Aim of the task ▸ Write out all the data below exactly.

───── Material provided ─────

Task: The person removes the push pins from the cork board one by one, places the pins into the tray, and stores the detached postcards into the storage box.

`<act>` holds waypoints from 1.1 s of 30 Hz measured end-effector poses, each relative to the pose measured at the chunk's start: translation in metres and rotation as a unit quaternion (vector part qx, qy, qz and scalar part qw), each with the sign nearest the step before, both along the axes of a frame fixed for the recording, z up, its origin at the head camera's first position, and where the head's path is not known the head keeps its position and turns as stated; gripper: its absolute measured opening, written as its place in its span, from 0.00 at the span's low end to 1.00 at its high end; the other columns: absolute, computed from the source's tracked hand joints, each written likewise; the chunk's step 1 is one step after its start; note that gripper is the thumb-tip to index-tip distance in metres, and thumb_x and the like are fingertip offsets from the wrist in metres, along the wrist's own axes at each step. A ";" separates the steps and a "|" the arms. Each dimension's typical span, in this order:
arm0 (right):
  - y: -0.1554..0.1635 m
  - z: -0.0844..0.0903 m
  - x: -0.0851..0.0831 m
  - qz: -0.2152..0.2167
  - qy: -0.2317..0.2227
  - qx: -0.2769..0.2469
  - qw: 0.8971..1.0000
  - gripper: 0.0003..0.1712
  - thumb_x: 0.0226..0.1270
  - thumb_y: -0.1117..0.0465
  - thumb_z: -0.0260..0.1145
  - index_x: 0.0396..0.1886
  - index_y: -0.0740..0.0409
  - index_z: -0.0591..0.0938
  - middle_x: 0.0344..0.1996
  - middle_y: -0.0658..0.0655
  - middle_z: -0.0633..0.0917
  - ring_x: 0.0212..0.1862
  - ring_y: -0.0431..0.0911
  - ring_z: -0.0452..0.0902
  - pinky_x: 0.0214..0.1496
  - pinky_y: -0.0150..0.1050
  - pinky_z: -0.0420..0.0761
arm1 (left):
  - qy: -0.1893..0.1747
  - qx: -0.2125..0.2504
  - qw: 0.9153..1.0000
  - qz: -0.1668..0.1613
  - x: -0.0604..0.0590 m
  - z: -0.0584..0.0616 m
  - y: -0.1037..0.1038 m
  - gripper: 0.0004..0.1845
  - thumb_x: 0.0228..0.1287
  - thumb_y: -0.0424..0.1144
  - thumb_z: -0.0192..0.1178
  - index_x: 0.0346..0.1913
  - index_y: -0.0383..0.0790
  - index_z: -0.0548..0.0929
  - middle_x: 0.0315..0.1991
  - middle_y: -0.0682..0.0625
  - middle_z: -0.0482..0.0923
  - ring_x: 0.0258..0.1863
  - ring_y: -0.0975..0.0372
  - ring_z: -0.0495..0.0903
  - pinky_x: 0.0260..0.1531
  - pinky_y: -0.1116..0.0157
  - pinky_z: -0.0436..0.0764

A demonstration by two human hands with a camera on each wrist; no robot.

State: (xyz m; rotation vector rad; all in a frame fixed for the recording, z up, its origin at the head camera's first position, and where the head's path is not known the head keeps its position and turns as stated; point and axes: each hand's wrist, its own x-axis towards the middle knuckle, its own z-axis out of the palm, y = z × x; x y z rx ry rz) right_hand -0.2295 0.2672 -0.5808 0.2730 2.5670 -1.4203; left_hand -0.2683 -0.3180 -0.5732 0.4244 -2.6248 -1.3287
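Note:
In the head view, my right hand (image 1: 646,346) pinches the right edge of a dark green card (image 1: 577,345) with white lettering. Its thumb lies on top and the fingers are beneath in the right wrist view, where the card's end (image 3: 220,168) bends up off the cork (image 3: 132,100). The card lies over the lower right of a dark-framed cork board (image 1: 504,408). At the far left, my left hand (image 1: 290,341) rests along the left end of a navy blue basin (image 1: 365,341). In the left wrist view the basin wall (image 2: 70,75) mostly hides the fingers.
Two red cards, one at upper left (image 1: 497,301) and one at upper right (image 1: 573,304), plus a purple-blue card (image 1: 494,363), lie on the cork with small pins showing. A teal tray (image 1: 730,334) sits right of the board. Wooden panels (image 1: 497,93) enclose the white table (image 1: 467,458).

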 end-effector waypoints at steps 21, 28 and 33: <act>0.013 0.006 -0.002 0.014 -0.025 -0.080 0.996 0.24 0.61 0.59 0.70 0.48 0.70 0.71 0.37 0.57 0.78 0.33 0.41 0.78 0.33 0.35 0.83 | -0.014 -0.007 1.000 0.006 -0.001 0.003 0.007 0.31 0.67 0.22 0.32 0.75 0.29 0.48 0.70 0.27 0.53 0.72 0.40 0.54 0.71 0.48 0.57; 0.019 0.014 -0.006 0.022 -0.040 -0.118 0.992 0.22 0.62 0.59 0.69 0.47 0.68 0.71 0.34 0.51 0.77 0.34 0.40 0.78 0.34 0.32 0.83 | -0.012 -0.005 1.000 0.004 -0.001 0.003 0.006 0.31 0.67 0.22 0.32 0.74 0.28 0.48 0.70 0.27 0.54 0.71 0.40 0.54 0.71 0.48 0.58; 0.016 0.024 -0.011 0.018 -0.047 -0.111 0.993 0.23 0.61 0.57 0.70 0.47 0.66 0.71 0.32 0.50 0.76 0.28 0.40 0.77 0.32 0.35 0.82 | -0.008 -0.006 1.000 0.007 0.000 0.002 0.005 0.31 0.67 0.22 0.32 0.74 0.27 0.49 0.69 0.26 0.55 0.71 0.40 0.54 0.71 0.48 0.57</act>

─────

Answer to this exercise ▸
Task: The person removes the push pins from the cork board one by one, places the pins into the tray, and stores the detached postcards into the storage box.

`<act>` holds waypoints from 1.1 s of 30 Hz measured end-effector poses, each relative to the pose measured at the chunk's start: translation in metres and rotation as a unit quaternion (vector part qx, qy, qz and scalar part qw), each with the sign nearest the step before, both along the axes of a frame fixed for the recording, z up, its origin at the head camera's first position, and where the head's path is not known the head keeps its position and turns as stated; gripper: its absolute measured opening, written as its place in its span, from 0.00 at the span's low end to 1.00 at its high end; the other columns: absolute, computed from the source's tracked hand joints, each written likewise; the chunk's step 1 is one step after its start; note that gripper is the thumb-tip to index-tip distance in metres, and thumb_x and the like are fingertip offsets from the wrist in metres, along the wrist's own axes at each step. A ";" separates the steps and a "|" the arms. Each dimension's typical span, in this order:
arm0 (right):
  - y: -0.1554..0.1635 m
  - z: -0.0844..0.0903 m
  - x: -0.0851..0.0831 m
  - qz: -0.2152..0.2167
  - qy: -0.2317..0.2227
  - qx: -0.2769..0.2469
  - qw: 0.8971..1.0000
  - gripper: 0.0003..0.1712
  - thumb_x: 0.0226..0.1270
  - thumb_y: -0.1117..0.0465
  - thumb_z: -0.0260..0.1145
  - index_x: 0.0396..0.1886
  - index_y: -0.0740..0.0409
  - index_z: -0.0591..0.0938
  - middle_x: 0.0344..0.1996
  - middle_y: -0.0658..0.0655
  - middle_z: -0.0633..0.0917
  - ring_x: 0.0212..0.1862
  - ring_y: -0.0431..0.0911
  - ring_z: -0.0452..0.0902
  - pinky_x: 0.0214..0.1496
  - pinky_y: -0.0150..0.1050
  - pinky_z: -0.0420..0.0761
arm1 (left):
  - qy: -0.1893..0.1747
  - qx: -0.2125..0.2504
  - qw: 0.9153..1.0000
  - qz: -0.1668..0.1613
  - x: -0.0604..0.0590 m
  - z: -0.0584..0.0616 m
  - y: -0.1037..0.1038 m
  - gripper: 0.0004..0.1845
  - thumb_x: 0.0228..0.1287
  - thumb_y: -0.0424..0.1144
  - thumb_z: -0.0192..0.1178
  - index_x: 0.0346..0.1913
  - index_y: -0.0383..0.0790
  - index_z: -0.0548..0.0929
  - middle_x: 0.0315..0.1991
  - middle_y: -0.0682..0.0625
  - middle_z: -0.0482..0.0923
  - ring_x: 0.0258..0.1863
  - ring_y: -0.0975..0.0372
  - ring_z: -0.0495..0.0903
  - pinky_x: 0.0260..0.1531
  - pinky_y: -0.1116..0.0157
  - pinky_z: -0.0436..0.0764

A demonstration by two human hands with a camera on each wrist; no robot.

State: (xyz m; rotation vector rad; all in a frame fixed for the recording, z up, its origin at the head camera's first position, and where the head's path is not known the head keeps its position and turns as stated; point and axes: each hand's wrist, its own x-axis towards the middle knuckle, its own z-axis out of the palm, y = z × x; x y z rx ry rz) right_hand -0.2295 0.2672 -0.5808 0.2730 2.5670 -1.4203; left_hand -0.2683 -0.3180 -0.5732 0.4244 -2.6248 -1.3287
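Note:
In the head view, my right hand (image 1: 646,346) pinches the right edge of a dark green card (image 1: 577,345) with white lettering. Its thumb lies on top and the fingers are beneath in the right wrist view, where the card's end (image 3: 220,168) bends up off the cork (image 3: 132,100). The card lies over the lower right of a dark-framed cork board (image 1: 504,408). At the far left, my left hand (image 1: 290,341) rests along the left end of a navy blue basin (image 1: 365,341). In the left wrist view the basin wall (image 2: 70,75) mostly hides the fingers.
Two red cards, one at upper left (image 1: 497,301) and one at upper right (image 1: 573,304), plus a purple-blue card (image 1: 494,363), lie on the cork with small pins showing. A teal tray (image 1: 730,334) sits right of the board. Wooden panels (image 1: 497,93) enclose the white table (image 1: 467,458).
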
 end-effector waypoints at steps 21, 28 and 33: <act>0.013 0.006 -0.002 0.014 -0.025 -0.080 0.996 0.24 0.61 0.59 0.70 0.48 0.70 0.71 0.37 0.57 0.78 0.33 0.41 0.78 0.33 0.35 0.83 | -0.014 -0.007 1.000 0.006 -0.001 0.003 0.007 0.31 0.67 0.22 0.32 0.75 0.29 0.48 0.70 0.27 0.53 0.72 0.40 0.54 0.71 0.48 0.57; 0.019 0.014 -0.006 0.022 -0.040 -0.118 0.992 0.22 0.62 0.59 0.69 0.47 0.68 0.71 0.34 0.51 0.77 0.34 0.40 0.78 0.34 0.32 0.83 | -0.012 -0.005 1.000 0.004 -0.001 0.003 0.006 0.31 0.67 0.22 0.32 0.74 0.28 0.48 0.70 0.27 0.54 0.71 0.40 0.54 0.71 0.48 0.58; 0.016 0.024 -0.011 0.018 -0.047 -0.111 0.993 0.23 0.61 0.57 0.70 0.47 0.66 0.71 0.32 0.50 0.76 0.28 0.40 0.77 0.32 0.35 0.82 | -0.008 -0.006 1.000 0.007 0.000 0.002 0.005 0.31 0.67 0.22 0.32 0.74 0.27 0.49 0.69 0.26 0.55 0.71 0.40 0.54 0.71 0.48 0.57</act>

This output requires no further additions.